▶ WHAT IS NEEDED
An exact repetition of the listing is required.

▶ TASK MATERIAL
######

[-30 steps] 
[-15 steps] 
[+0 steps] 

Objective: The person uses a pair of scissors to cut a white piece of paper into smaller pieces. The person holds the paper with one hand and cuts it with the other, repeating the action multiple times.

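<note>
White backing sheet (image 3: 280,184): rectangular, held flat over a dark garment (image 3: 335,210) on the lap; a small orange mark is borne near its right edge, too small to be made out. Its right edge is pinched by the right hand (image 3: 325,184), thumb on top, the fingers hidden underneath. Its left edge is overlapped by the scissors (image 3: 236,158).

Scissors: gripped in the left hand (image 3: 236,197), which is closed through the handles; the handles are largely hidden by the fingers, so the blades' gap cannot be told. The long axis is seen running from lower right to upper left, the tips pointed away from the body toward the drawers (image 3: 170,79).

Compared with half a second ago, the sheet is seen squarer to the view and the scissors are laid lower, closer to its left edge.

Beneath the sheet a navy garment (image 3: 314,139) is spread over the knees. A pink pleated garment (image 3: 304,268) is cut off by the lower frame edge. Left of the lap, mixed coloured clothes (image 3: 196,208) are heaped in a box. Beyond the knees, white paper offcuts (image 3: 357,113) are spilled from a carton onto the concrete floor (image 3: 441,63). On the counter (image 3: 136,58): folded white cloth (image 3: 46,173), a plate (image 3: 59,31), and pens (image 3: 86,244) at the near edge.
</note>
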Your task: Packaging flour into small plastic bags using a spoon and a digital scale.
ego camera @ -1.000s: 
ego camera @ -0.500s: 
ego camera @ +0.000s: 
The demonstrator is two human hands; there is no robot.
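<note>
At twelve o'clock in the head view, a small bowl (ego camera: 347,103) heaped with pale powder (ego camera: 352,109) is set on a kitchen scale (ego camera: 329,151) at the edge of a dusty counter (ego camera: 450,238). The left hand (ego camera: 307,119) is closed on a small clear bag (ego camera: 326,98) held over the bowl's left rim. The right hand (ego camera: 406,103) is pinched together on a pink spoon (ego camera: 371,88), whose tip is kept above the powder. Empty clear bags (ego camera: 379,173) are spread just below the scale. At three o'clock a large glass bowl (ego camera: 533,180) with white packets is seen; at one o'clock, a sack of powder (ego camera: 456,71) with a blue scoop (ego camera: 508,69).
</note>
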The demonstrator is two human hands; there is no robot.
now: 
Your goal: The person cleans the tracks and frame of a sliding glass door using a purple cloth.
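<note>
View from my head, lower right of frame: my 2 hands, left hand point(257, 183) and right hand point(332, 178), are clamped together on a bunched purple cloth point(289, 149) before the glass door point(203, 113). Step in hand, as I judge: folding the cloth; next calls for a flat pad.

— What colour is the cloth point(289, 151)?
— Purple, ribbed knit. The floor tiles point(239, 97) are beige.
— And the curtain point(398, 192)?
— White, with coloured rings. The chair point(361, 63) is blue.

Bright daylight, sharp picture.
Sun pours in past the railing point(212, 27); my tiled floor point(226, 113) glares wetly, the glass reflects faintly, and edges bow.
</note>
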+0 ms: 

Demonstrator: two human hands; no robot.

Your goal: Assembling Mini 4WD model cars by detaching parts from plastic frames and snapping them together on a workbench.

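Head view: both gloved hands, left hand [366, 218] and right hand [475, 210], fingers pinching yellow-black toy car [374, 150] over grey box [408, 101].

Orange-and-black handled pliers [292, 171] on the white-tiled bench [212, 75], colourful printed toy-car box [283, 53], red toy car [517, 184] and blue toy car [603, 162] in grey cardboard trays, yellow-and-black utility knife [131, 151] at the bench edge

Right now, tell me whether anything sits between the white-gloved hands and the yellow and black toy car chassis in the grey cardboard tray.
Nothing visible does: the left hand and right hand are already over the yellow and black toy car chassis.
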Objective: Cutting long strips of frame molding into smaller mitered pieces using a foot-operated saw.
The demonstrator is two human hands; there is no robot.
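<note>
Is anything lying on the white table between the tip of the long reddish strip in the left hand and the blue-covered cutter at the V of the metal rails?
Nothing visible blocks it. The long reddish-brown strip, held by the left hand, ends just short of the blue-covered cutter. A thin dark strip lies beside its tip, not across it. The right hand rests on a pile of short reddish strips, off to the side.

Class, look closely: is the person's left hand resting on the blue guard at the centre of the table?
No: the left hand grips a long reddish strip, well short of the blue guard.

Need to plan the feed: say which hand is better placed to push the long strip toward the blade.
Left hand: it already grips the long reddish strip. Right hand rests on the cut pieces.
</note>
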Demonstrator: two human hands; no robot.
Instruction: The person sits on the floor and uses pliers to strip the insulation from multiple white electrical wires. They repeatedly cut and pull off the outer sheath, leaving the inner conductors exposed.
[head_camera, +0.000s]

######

▶ ANSWER SPACE
[-30 steps] 
[-15 steps] 
[+0 steps] 

Objective: The person uses a pair of scissors to cut a white piece of paper into smaller pieces. The person holds the paper with one hand and cuts it with the other, repeating the action multiple times.

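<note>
White backing sheet (image 3: 280,184): rectangular, held flat over a dark garment (image 3: 335,210) on the lap; a small orange mark is borne near its right edge, too small to be made out. Its right edge is pinched by the right hand (image 3: 325,184), thumb on top, the fingers hidden underneath. Its left edge is overlapped by the scissors (image 3: 236,158).

Scissors: gripped in the left hand (image 3: 236,197), which is closed through the handles; the handles are largely hidden by the fingers, so the blades' gap cannot be told. The long axis is seen running from lower right to upper left, the tips pointed away from the body toward the drawers (image 3: 170,79).

Compared with half a second ago, the sheet is seen squarer to the view and the scissors are laid lower, closer to its left edge.

Beneath the sheet a navy garment (image 3: 314,139) is spread over the knees. A pink pleated garment (image 3: 304,268) is cut off by the lower frame edge. Left of the lap, mixed coloured clothes (image 3: 196,208) are heaped in a box. Beyond the knees, white paper offcuts (image 3: 357,113) are spilled from a carton onto the concrete floor (image 3: 441,63). On the counter (image 3: 136,58): folded white cloth (image 3: 46,173), a plate (image 3: 59,31), and pens (image 3: 86,244) at the near edge.
</note>
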Your task: Packaging flour into small plastic bags using a spoon and a digital scale.
ego camera @ -1.000s: 
ego camera @ -0.500s: 
ego camera @ +0.000s: 
The demonstrator is two human hands; there is no robot.
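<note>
At twelve o'clock in the head view, a small bowl (ego camera: 347,103) heaped with pale powder (ego camera: 352,109) is set on a kitchen scale (ego camera: 329,151) at the edge of a dusty counter (ego camera: 450,238). The left hand (ego camera: 307,119) is closed on a small clear bag (ego camera: 326,98) held over the bowl's left rim. The right hand (ego camera: 406,103) is pinched together on a pink spoon (ego camera: 371,88), whose tip is kept above the powder. Empty clear bags (ego camera: 379,173) are spread just below the scale. At three o'clock a large glass bowl (ego camera: 533,180) with white packets is seen; at one o'clock, a sack of powder (ego camera: 456,71) with a blue scoop (ego camera: 508,69).
</note>
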The demonstrator is two human hands; there is no robot.
now: 
Your goal: The person cleans the tracks and frame of a sliding glass door using a purple cloth.
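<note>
View from my head, lower right of frame: my 2 hands, left hand point(257, 183) and right hand point(332, 178), are clamped together on a bunched purple cloth point(289, 149) before the glass door point(203, 113). Step in hand, as I judge: folding the cloth; next calls for a flat pad.

— What colour is the cloth point(289, 151)?
— Purple, ribbed knit. The floor tiles point(239, 97) are beige.
— And the curtain point(398, 192)?
— White, with coloured rings. The chair point(361, 63) is blue.

Bright daylight, sharp picture.
Sun pours in past the railing point(212, 27); my tiled floor point(226, 113) glares wetly, the glass reflects faintly, and edges bow.
</note>
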+0 ms: 

Demonstrator: two human hands; no robot.

Your goal: Assembling Mini 4WD model cars by detaching parts from plastic frames and snapping them together on a workbench.

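Head view: both gloved hands, left hand [366, 218] and right hand [475, 210], fingers pinching yellow-black toy car [374, 150] over grey box [408, 101].

Orange-and-black handled pliers [292, 171] on the white-tiled bench [212, 75], colourful printed toy-car box [283, 53], red toy car [517, 184] and blue toy car [603, 162] in grey cardboard trays, yellow-and-black utility knife [131, 151] at the bench edge

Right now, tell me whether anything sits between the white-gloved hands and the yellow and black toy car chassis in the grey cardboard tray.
Nothing visible does: the left hand and right hand are already over the yellow and black toy car chassis.
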Objective: Cutting long strips of frame molding into smaller mitered pieces using a foot-operated saw.
The demonstrator is two human hands; there is no robot.
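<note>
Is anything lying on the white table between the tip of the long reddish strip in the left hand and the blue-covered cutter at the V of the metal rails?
Nothing visible blocks it. The long reddish-brown strip, held by the left hand, ends just short of the blue-covered cutter. A thin dark strip lies beside its tip, not across it. The right hand rests on a pile of short reddish strips, off to the side.

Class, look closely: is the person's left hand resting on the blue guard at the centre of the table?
No: the left hand grips a long reddish strip, well short of the blue guard.

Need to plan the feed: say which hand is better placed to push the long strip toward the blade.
Left hand: it already grips the long reddish strip. Right hand rests on the cut pieces.
</note>
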Demonstrator: two human hands; no robot.
Instruction: The person sits on the floor and uses pliers to strip the insulation from multiple white electrical wires. They repeatedly cut and pull off the outer sheath, leaving the inner conductors exposed.
[head_camera, +0.000s]

No more output remains.